LOVED our Denyse Schmidt improvisational patchwork + design class. I will definitely write more about that soon. For now I’d love to point you to Blair’s posts here and here (yay, got to meet Blair!) and share just one photo of about 2/3 of our class design wall. My blocks are the yellow, blue, gray and brown ones in the upper center. Several people in the class said that they thought they looked like me – which I think too. I loved doing two days’ worth of inspiring piecing towards what I hope is a bed quilt – no pressure to finish it by a deadline or explain how to make it to anyone else, and using colors I love, in a simple pattern I can break up with extra scrap piecing whenever I want to…

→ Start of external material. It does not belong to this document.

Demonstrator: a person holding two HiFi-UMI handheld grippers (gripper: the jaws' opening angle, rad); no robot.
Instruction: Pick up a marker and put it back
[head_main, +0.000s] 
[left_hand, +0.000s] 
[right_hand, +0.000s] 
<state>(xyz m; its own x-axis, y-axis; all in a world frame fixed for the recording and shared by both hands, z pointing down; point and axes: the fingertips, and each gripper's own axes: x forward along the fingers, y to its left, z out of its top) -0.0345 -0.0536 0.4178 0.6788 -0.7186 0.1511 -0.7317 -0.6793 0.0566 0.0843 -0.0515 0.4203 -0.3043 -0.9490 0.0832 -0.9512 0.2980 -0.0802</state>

Now, I’m jumping into a solo game of house tetris – switching the kids’ bedrooms around so that Pearl has a big-girl room and Everett gets the nursery, and my tiny, adorable, and chronically overstuffed craft room is heading down two flights of stairs to the basement. I have put in about a day and a half of hard labor so far and I am completely loving it. I have a big, beautiful desk to sew on, my favorite fabrics are folded on a shelf, I’ve ruthlessly sorted out a decade’s worth of craft + beyond magazines, and packed away my beloved but under-used supplies for now. I haven’t had time to make jewelry or use my Gocco printer in the last long while, but the things for them have been right smack in the heart of my workspace. So I’m a little sad to box so many things up and store them (nearby), but it’s so liberating to be able to see what I have and use it. I just don’t have all the open-ended craft time I used to (and my work has changed so much in the last few years, as magazines and publishing shifts) so my workspace needs to reflect that. And to be honest, my room had been so messy since finishing up 23 quilts and patchwork projects on deadline + having a baby overloaded the already precarious balance that I didn’t take any before photos. I just don’t want to see it like that again, it had been stressing me out, and a fresh start is really inspiring me.

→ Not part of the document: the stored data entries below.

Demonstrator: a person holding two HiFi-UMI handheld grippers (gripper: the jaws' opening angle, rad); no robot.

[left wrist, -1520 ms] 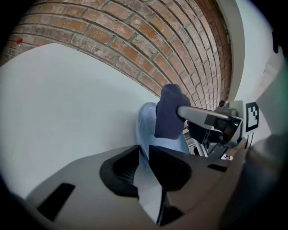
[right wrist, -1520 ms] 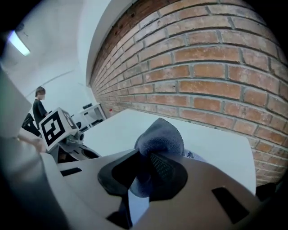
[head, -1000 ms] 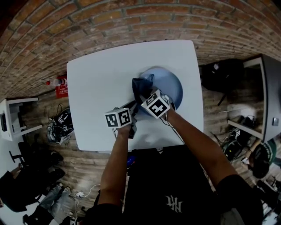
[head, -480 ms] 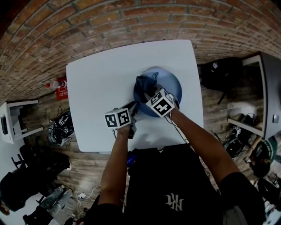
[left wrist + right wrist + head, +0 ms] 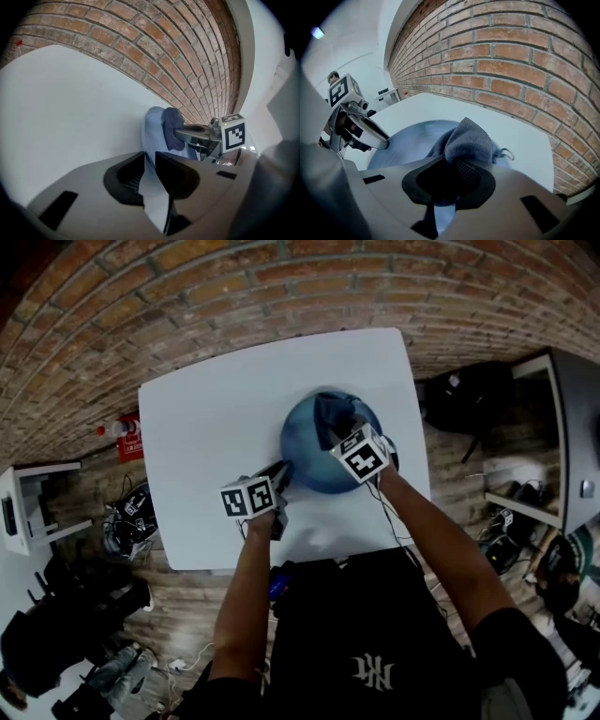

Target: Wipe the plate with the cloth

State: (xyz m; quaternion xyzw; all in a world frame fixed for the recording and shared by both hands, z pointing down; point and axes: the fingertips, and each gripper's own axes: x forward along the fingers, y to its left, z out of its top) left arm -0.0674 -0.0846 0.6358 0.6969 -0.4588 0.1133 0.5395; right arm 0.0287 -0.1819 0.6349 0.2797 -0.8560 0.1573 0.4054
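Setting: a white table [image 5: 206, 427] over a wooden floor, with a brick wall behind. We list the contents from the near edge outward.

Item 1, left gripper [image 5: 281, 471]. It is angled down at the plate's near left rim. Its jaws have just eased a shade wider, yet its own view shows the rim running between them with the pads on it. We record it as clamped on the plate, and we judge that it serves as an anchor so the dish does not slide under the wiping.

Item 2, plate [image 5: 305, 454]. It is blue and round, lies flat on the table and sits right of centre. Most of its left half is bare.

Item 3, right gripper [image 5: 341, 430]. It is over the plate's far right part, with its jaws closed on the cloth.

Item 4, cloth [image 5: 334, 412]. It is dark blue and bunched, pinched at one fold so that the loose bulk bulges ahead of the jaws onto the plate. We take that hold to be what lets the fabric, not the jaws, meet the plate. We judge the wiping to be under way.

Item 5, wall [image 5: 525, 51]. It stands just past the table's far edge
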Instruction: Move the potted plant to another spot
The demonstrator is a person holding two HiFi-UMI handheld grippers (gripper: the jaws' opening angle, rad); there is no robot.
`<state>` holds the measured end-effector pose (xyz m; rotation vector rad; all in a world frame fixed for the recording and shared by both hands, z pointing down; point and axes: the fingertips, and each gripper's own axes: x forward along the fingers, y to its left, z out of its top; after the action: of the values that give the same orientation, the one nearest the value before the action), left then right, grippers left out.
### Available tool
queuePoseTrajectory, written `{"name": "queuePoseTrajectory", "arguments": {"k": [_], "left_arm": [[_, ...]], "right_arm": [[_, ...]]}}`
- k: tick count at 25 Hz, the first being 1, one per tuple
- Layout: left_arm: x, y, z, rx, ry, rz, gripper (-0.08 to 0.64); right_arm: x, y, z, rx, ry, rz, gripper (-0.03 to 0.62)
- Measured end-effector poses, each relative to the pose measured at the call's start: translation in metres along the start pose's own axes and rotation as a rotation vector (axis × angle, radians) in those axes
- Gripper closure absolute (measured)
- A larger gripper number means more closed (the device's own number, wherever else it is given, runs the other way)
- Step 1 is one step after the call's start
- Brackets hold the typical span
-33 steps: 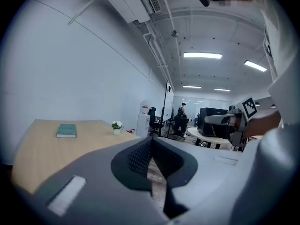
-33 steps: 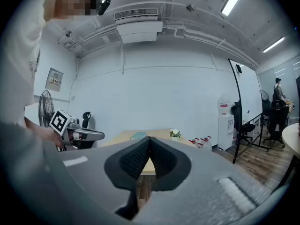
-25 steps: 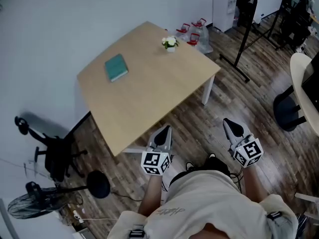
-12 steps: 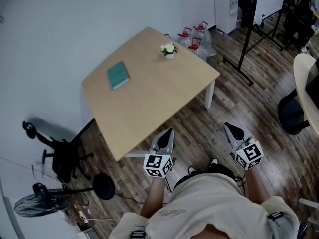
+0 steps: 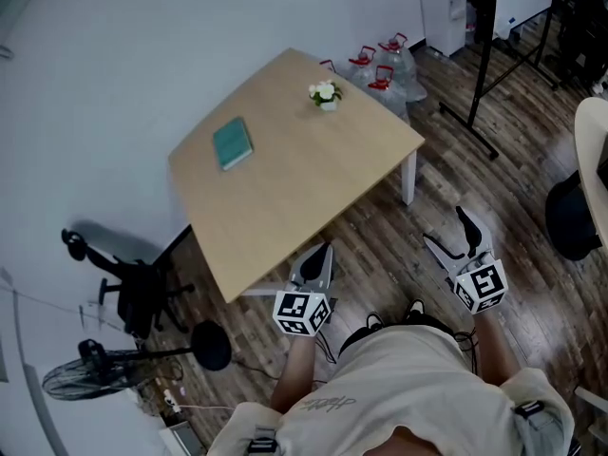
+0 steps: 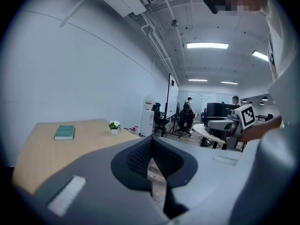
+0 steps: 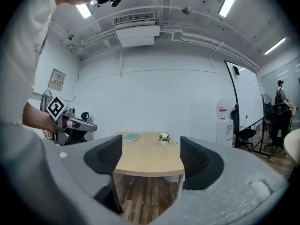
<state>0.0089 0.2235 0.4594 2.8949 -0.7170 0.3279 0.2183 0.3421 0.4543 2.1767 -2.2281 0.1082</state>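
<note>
A small potted plant [image 5: 325, 94] with white flowers in a white pot stands near the far corner of a light wooden table [image 5: 304, 179]; the left gripper view has the potted plant [image 6: 113, 125] too, as does the right gripper view [image 7: 164, 138]. Both grippers hang over the floor in front of the table, far from the plant. My left gripper [image 5: 317, 256] is shut and empty, its pads meeting [image 6: 150, 146]. My right gripper [image 5: 448, 233] stands open with nothing between its pads [image 7: 150, 161]; its jaws have just been opening.
A teal book [image 5: 233, 143] lies on the table's left part. Water jugs [image 5: 380, 65] and a white dispenser [image 5: 445, 8] stand beyond the table. A black stand [image 5: 484, 65] is at the right, an office chair [image 5: 133, 288] and a fan [image 5: 81, 383] at the left.
The right gripper's jaws have gone from shut to open. Both grippers and the whole view have shifted a little against the table.
</note>
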Motion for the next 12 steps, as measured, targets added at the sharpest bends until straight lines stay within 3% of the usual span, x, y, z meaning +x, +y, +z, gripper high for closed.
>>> {"name": "queuePoseTrajectory", "arguments": {"k": [12], "left_arm": [[0.02, -0.034, 0.0, -0.008, 0.039, 0.003, 0.541]], "right_arm": [[-0.016, -0.034, -0.028, 0.079, 0.008, 0.026, 0.189]]}}
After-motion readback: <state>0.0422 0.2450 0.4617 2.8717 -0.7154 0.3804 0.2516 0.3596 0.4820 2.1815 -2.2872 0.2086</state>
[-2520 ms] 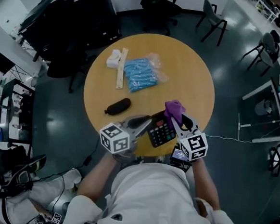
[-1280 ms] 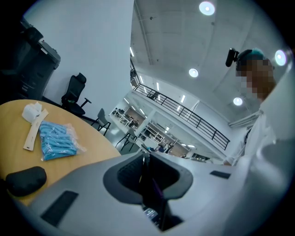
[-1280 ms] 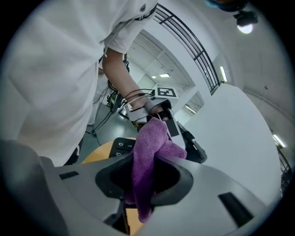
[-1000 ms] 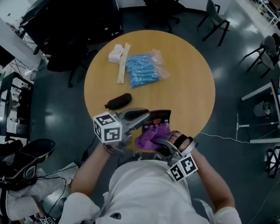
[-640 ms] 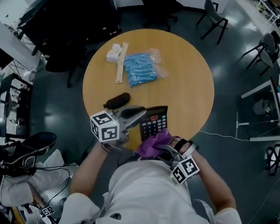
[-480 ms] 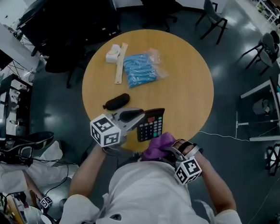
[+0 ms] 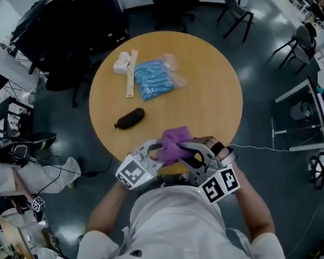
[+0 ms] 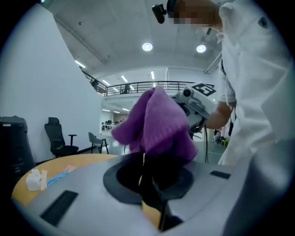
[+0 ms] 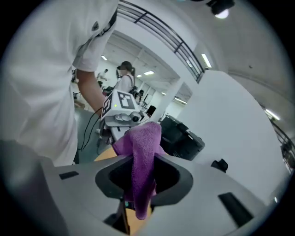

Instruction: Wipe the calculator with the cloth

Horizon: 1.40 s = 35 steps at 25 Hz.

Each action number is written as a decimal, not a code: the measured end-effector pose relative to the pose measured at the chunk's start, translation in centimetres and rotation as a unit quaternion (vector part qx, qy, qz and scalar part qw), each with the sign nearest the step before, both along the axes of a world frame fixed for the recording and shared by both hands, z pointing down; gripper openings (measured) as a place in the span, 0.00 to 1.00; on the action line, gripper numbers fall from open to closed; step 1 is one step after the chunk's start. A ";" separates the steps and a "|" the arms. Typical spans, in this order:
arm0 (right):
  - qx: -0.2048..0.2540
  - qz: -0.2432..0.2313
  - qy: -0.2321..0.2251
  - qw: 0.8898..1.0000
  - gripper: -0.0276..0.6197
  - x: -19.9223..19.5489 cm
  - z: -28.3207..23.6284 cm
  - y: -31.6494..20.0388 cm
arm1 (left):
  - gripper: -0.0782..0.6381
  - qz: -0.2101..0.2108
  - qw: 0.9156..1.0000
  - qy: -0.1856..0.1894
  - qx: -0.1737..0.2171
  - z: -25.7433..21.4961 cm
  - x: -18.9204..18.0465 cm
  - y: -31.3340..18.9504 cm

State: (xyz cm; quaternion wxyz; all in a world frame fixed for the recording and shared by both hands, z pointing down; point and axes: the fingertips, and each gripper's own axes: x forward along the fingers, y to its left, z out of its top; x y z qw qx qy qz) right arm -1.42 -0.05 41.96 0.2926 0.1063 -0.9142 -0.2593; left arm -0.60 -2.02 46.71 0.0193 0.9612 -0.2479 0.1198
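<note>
left gripper (image 7: 158, 150) clamped on thin dark slab, probably calculator (image 8: 153, 196), mostly hidden under cloth (image 7: 174, 143), over near edge of table (image 7: 209, 91). right gripper (image 7: 191, 151) pinching cloth. risks: rubbing levers calculator out of jaws, falls to floor; cloth slips free.

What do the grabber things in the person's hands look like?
The left gripper and the right gripper are both smooth, rounded shells of light grey plastic. Each carries a white cube printed with black square markers. The person holding them wears a white short-sleeved shirt.
</note>
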 end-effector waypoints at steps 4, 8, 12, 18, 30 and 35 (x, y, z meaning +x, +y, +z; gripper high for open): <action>-0.003 -0.022 0.005 1.000 0.20 -0.3 -0.3 0.1 | 0.18 -0.017 0.999 0.041 0.012 -2.6 -0.2 0.4; -0.022 0.016 -0.014 1.000 0.20 1.5 -0.7 -1.4 | 0.18 -0.032 0.997 0.062 0.027 -4.7 -1.1 0.9; -0.063 0.079 -0.064 0.993 0.20 3.4 -1.0 -3.3 | 0.18 -0.055 0.996 0.064 0.032 -5.9 -2.0 0.7; -0.171 0.148 -0.204 0.953 0.20 5.9 -1.5 -5.8 | 0.18 -0.062 0.995 0.058 0.047 -7.5 -2.9 0.4; -0.426 0.153 -0.417 0.788 0.20 8.6 1.2 -6.4 | 0.18 -0.046 0.985 0.117 0.120 -13.5 -2.5 -0.4; -0.454 0.138 -0.390 0.789 0.20 7.7 3.4 -4.7 | 0.18 -0.046 0.985 0.110 0.125 -13.7 -2.3 -0.9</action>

One other new thing is that I am switching my card catalog from holding my vast collection of jewelry findings to all the sewing essentials that ended up around the room – bias tape, zippers, rick-rack (an essential to me anyway!) and hand-sewing bits. I love it already. I always loved Tricia’s sewing catalog so I’m following in her footsteps!
One last craft-room switch thing that I’m super excited about is painting a section of the basement wall. Most of my space has wood walls, but there’s a stretch of it painted with a dull, flat tannish color (similar to some of what we put chalkboard paint over on Pearl’s side of things). I went through a lot of my little treasures I want to put up on the wall, and found this one from around 2003 – I used to sell my jewelry at Alicia‘s shop (her beautiful half of Ella + Posie) and did a craft fair there for the holidays with Torie. Alicia made each vendor a name decoration for the tables, and I still have mine. I took it to the hardware store with Everett this morning, played with paint chips for a little while, and settled on Tropicana Cabana (on the right). I thought about the lighter version (on the left) – but this is a basement, in Oregon, and I want some color! So I hope to have an after photo soon, as soon as I hit publish I will be taping the edges…
Happy summer and happy crafting! I am so excited to do some new things and sew some things that have been on my list for a long time. Hope to see you soon.